Intervista a Martina Martelloni

1. Come hai saputo del Premio e perché hai deciso di partecipare?

Sono venuta a conoscenza del Premio attraverso una newsletter di giornalismo. Non partecipo quasi mai a premi e concorsi ma, in questo caso, ho pensato fosse la cosa giusta da fare per far conoscere ancora di più la storia di Carlotta, una bambina affetta da ittiosi arlecchino, malattia rara e ancora oggetto di molte ricerche in ambito medico.

2. Un Premio Giornalistico può realmente sensibilizzare l’opinione pubblica sulle tematiche sociali?

Me lo auguro, sicuramente è una buona cassa di risonanza per arrivare a più persone possibili, anche a coloro che non gravitano nel mondo del giornalismo.

3. Qual è la storia che hai raccontato che ti ha segnato di più?

Non ho mai pensato ad una selezione di storie sulla base dell’impatto emotivo che hanno avuto su di me. Ho conosciuto e raccontato molte vite, in contesti completamente diversi tra loro. Eppure, credo che la storia di Yasamin, una giovane ragazza afghana conosciuta nel campo profughi di Lesbo, in Grecia, sia stata quella che più mi ha accompagnata per un certo periodo di anni.

4. Esiste una ricetta per raccontare la sofferenza con oggettività?

Credo che esista solo l’autenticità del racconto di chi è protagonista di tale sofferenza.

5. Hai mai incontrato barriere nel raccontare la sofferenza? Se sì, di che tipo?

Mi è capitato di dover misurare le parole o misurare le inquadrature delle immagini (foto e video) in quei contesti difficili dove la sicurezza delle persone incontrate – sia fisica che mentale- rischiava di essere messa a repentaglio proprio se raccontata la verità delle cose.

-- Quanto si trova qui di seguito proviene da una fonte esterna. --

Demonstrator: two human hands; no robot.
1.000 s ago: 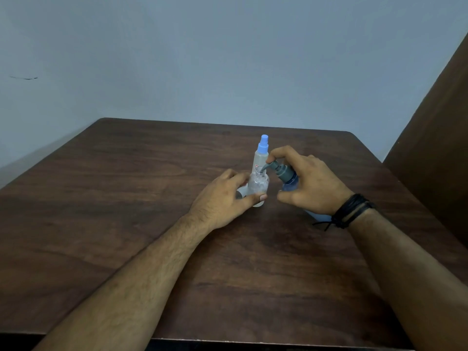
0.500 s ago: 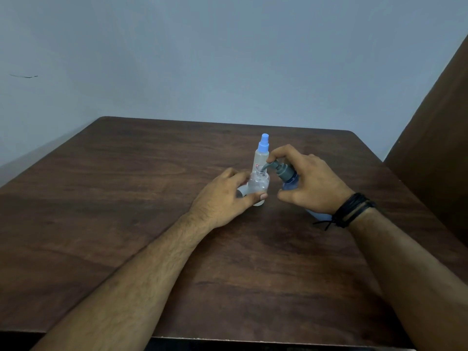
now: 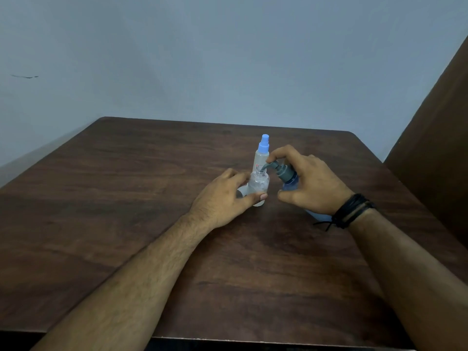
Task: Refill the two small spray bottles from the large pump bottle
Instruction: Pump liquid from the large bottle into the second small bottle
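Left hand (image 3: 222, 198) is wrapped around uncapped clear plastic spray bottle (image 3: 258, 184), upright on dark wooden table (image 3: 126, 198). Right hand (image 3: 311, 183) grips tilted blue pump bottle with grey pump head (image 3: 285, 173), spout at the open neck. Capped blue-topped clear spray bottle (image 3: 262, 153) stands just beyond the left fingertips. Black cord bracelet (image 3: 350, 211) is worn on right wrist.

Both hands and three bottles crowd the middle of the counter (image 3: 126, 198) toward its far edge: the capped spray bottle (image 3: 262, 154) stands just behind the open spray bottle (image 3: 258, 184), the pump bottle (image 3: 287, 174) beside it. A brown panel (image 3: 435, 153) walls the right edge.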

In questi casi, per me, viene prima la dignità e l’integrità della persona. Sta a me e al mio lavoro, poi, il compito di raccontare, evitando che la persona che ha avuto fiducia in me rischi qualcosa per il solo fatto di aver parlato e condiviso.

6. Il giornalismo moderno dà un adeguato spazio alle tematiche sociali?

Potrebbe essere molto di più di quello attuale.

7. L’utilizzo della intelligenza artificiale nel giornalismo è un valore aggiunto o un rischio per la comunicazione sociale?

Bisogna pensare all’intelligenza artificiale non tanto come un autore, ma come un possibile strumento anche in ambito giornalistico. Sta al professionista, poi, la capacità di manovrare questo ausilio senza però compromettere la propria serietà lavorativa.

8. Che significa, secondo te, essere un buon giornalista?

Arrivare a più persone possibili, scuotere le menti, alimentare la    curiosità, aprire dibattiti e riflessioni sulla realtà circostante. Sensibilizzare e creare empatia.